Percheron Therapeutics Ltd (ASX:PER, OTC:PERCF) is preparing to publish initial topline data from its Phase 2b, placebo-controlled trial of avicursen (ATL1102) in Duchenne muscular dystrophy after all 48 patients reached the primary endpoint of the study, completing their week-25 visit.
The company is now working to validate and confirm the trial’s data, performing the requisite statistical analysis before results for all patients from the first six months can be released – PER is targeting December 16 as a release date.
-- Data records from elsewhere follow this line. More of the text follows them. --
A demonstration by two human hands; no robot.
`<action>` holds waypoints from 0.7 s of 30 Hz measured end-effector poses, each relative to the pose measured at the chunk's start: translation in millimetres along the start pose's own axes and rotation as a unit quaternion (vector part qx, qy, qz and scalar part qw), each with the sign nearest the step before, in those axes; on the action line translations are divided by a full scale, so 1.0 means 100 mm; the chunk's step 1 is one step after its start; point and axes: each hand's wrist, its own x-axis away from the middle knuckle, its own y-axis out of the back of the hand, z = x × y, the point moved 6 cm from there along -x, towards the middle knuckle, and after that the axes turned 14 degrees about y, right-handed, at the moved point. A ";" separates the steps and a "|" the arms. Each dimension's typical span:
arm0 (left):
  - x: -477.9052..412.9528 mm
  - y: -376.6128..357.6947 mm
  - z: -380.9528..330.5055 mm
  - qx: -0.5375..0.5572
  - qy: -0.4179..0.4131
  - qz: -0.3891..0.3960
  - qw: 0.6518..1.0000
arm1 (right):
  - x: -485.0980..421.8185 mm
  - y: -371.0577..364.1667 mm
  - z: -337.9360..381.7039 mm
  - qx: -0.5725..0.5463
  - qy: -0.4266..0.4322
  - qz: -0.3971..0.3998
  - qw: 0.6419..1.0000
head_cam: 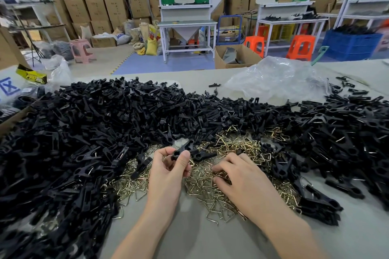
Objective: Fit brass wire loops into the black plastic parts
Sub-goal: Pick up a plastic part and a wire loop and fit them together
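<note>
Black plastic part point(185, 150) clamped in left fingers point(183, 161), long axis pointing right, and rests nearer, loosely spread right fingers point(223, 167) on brass wire loops point(210, 188) alongside.

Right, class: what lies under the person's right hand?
The right hand rests on the heap of brass wire loops, spread over the grey table. Whether its fingertips pinch a loop is hidden by the hand itself.

Grey worktable point(189, 237) carries black plastic parts point(84, 132) heaped from 9 to 3 o'clock, brass wire loops point(210, 193) piled at centre, and a crumpled clear plastic bag point(277, 78) at 1 o'clock.
</note>
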 end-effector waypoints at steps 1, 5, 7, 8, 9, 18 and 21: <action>0.00 0.00 0.00 0.001 0.001 -0.001 1.000 | 0.00 0.02 0.00 0.000 0.000 -0.010 1.000; 0.00 0.00 0.01 -0.005 0.003 0.000 1.000 | 0.02 0.10 -0.06 -0.087 -0.042 -0.085 0.992; 0.00 0.01 0.01 -0.006 0.002 0.000 1.000 | 0.03 0.12 -0.09 -0.179 -0.070 -0.131 0.972; 0.00 0.01 0.01 -0.007 0.002 -0.001 1.000 | 0.03 0.14 -0.10 -0.223 -0.079 -0.154 0.959; 0.00 0.01 0.01 -0.008 0.002 -0.001 1.000 | 0.03 0.15 -0.11 -0.260 -0.086 -0.176 0.946; 0.05 -0.01 -0.03 -0.008 0.000 -0.005 1.000 | 0.05 0.15 -0.26 -0.410 -0.146 -0.233 0.870; 0.07 -0.02 -0.04 -0.007 0.002 0.000 1.000 | 0.05 0.16 -0.23 -0.409 -0.134 -0.228 0.873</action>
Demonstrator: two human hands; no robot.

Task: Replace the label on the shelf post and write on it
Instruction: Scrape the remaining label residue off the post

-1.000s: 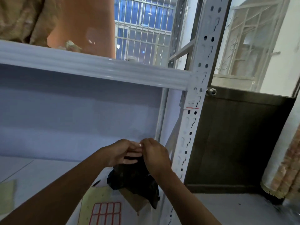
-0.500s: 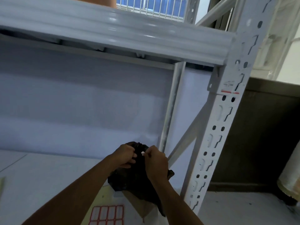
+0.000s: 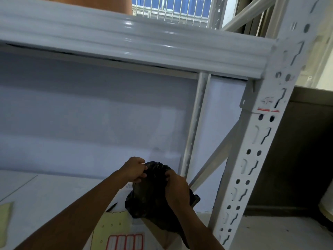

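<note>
A white perforated shelf post [image 3: 252, 159] rises at the right. High on it sticks a white label [image 3: 268, 104] with a red line and faint writing. My left hand [image 3: 134, 171] and my right hand [image 3: 175, 187] both grip the top of a black plastic bag [image 3: 153, 199] over the shelf board. A sheet of red-bordered blank labels [image 3: 125, 241] lies on yellow backing paper [image 3: 110, 230] below the bag. A dark pen-like tip [image 3: 111, 207] shows beside my left forearm.
The white shelf beam [image 3: 126, 46] crosses overhead and joins the post. A diagonal brace [image 3: 214, 157] and a rear post [image 3: 194, 127] stand behind the bag. A dark door panel [image 3: 297, 159] lies right of the post. Another yellow sheet [image 3: 5, 221] is at the left edge.
The view has closed in on the shelf and tilted up. My hands have spread apart from a pinch at the bag's top to gripping its two sides.
</note>
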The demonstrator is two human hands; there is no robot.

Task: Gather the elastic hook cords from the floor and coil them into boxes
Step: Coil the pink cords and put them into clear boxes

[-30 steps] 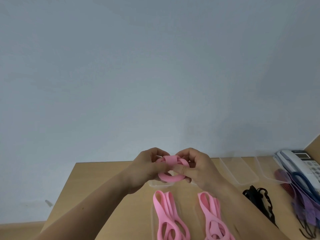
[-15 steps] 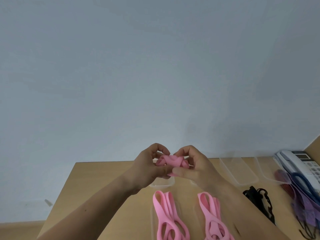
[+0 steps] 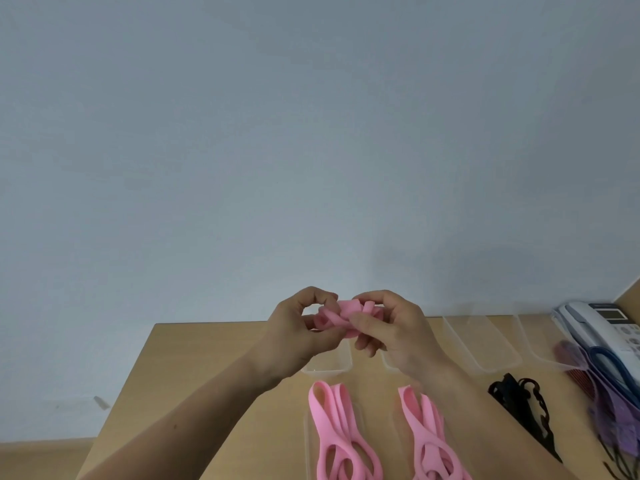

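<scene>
Grips a pink cord (image 3: 341, 315), bunched into a small folded coil, between both hands, raised above the table (image 3: 207, 358) and in front of the pale wall (image 3: 311, 133).

Left hand (image 3: 298, 336): thumb and curled fingers pinching the coil's left end, one loop of the band showing against the palm. Right hand (image 3: 398, 334): thumb laid across the front of the band, upper fingers curled round its far side, lower fingers loosely bent beneath. Fingertips of the two hands close together over the cord.

Just below the left hand, on the table: a clear box (image 3: 329, 367), partly hidden by the wrist. Just below the right hand: the corner of a second box (image 3: 389, 362), mostly covered.

Nearer than the hands, between the forearms: a left bundle (image 3: 332, 434) and a right bundle (image 3: 426, 441), both pink, folded lengthwise and lying side by side, apart from each other. Faint clear edges around them, too faint to tell for certain whether they are trays.

To the right of the right hand: a third box (image 3: 481, 344) and a fourth box (image 3: 540, 341), clear, side by side by the wall.

Beside the right forearm, on bare table: a black cord (image 3: 519, 400) in a loose heap.

Farthest right of the hands: a phone (image 3: 595, 323), with blurred mixed cords (image 3: 606, 375) in purple, blue and red just in front of it.
</scene>
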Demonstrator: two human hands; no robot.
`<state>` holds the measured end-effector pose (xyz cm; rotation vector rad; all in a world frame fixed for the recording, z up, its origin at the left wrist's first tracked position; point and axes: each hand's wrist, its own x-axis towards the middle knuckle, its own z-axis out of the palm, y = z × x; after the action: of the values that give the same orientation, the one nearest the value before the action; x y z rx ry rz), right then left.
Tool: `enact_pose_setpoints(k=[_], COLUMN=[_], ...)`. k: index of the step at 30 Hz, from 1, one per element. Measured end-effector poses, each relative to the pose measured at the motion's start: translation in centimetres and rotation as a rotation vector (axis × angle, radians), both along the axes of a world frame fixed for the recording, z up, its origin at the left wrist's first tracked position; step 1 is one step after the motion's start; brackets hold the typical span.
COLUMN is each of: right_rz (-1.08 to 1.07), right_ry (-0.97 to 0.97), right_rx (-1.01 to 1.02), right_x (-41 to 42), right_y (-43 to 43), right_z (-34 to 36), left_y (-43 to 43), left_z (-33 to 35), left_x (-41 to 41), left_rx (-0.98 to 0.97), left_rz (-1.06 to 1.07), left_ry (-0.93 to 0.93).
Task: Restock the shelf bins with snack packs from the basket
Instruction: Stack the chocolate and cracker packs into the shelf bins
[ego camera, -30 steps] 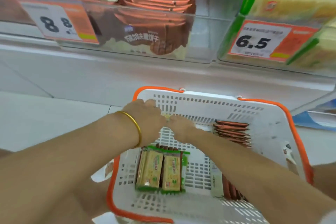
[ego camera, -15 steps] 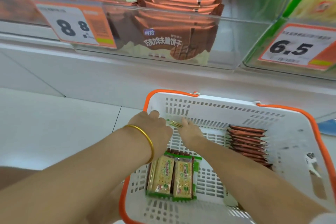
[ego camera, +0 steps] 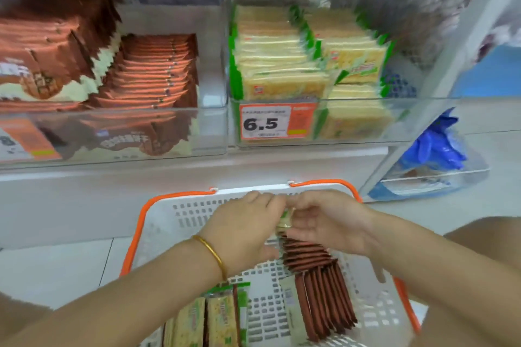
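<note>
A white basket with an orange rim (ego camera: 158, 222) sits low in front of the shelf. Over its far wall my left hand (ego camera: 242, 228) and my right hand (ego camera: 324, 219) meet and together pinch a small stack of green-edged yellow snack packs (ego camera: 284, 218), mostly hidden between the fingers. Brown packs (ego camera: 318, 279) stand on edge in the basket's right half. Green-and-yellow packs (ego camera: 208, 318) lie at its near left. A clear bin of green-edged yellow packs (ego camera: 284, 64) with a 6.5 price tag (ego camera: 277, 122) stands on the shelf above.
A clear bin of brown packs (ego camera: 146, 73) stands left of the yellow one on the white shelf (ego camera: 84, 186). A slanted shelf post (ego camera: 439, 87) rises at the right, with a clear box holding a blue bag (ego camera: 434, 149) behind it. Pale floor tiles (ego camera: 56, 267) lie left.
My view swung right, bringing the 6.5 bin to centre. Both hands rose from the basket's floor to its far rim, holding the small stack between them.
</note>
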<state>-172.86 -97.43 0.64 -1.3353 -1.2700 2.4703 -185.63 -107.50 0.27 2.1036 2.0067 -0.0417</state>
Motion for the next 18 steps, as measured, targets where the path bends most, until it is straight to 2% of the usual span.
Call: enact_pose_setpoints(k=[3, 4, 6, 7, 10, 12, 14, 15, 16, 18], right_rz=[-0.02, 0.002, 0.039, 0.042, 0.032, -0.022, -0.113, -0.165, -0.196, -0.154], right_ry=[0.027, -0.016, -0.148, -0.153, 0.015, 0.073, 0.055, 0.011, -0.064, -0.274], right_rx=[0.128, 0.301, 0.832, 1.055, 1.28, 1.369, 1.512, 1.573, 1.628, 1.705], right_x=[3.8, 5.0, 6.9, 7.5, 8.2, 7.8, 7.1, 6.6, 6.1, 5.0], right_y=[1.6, 2.4, 4.0, 4.8, 6.8, 8.1, 10.1, 11.3, 12.6, 15.6], right_z=[3.6, 4.4, 6.1, 7.0, 9.4, 10.9, 12.3, 13.0, 13.6, 14.1], left_y=[2.5, 3.4, 5.0, 5.7, 7.9, 9.3, 10.6, 11.1, 11.5, 11.8], left_z=[2.6, 3.7, 6.1, 7.5, 11.0, 12.6, 13.3, 13.5, 13.4, 13.1], left_x=[2.0, 2.5, 3.4, 3.8, 4.8, 5.0, 4.5, 4.0, 3.4, 2.3], left_rx=[0.241, 0.308, 0.427, 0.48, 0.61, 0.676, 0.768, 0.819, 0.842, 0.743], left_rz=[0.0, 0.029, 0.099, 0.123, 0.177, 0.21, 0.266, 0.308, 0.348, 0.397], left_ry=[-0.087, -0.167, -0.356, -0.459, -0.68, -0.725, -0.683, -0.595, -0.447, -0.15])
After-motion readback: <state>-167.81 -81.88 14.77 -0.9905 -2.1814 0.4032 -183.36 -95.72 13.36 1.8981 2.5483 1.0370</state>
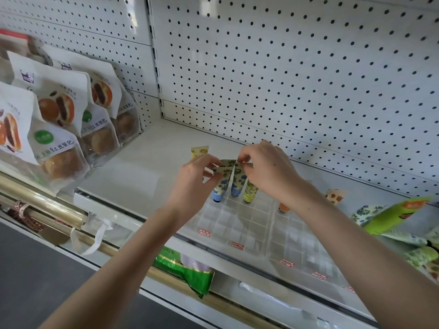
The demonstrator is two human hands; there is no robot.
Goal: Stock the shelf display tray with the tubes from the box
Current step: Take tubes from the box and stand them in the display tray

Major development milestone
“We eagerly await the six-month data,” Percheron CEO Dr James Garner said.
“This readout will provide the first indication of avicursen’s activity in Duchenne and will help us to better chart its path forward toward registration and commercialisation.
“This is only the first of three major readouts from the study and we will learn much more as we progress through CY2025, but we nevertheless see this as a major milestone in the development of the drug.
“The team has worked hard to generate results as quickly as possible and this is reflected in the fact that the data is currently anticipated just a few weeks after the final patient attended the relevant hospital visit.
“A significant amount of work remains to be done and we will update the market if our expectations change, but we currently expect to be able to discuss data during the week beginning December 16, 2024.”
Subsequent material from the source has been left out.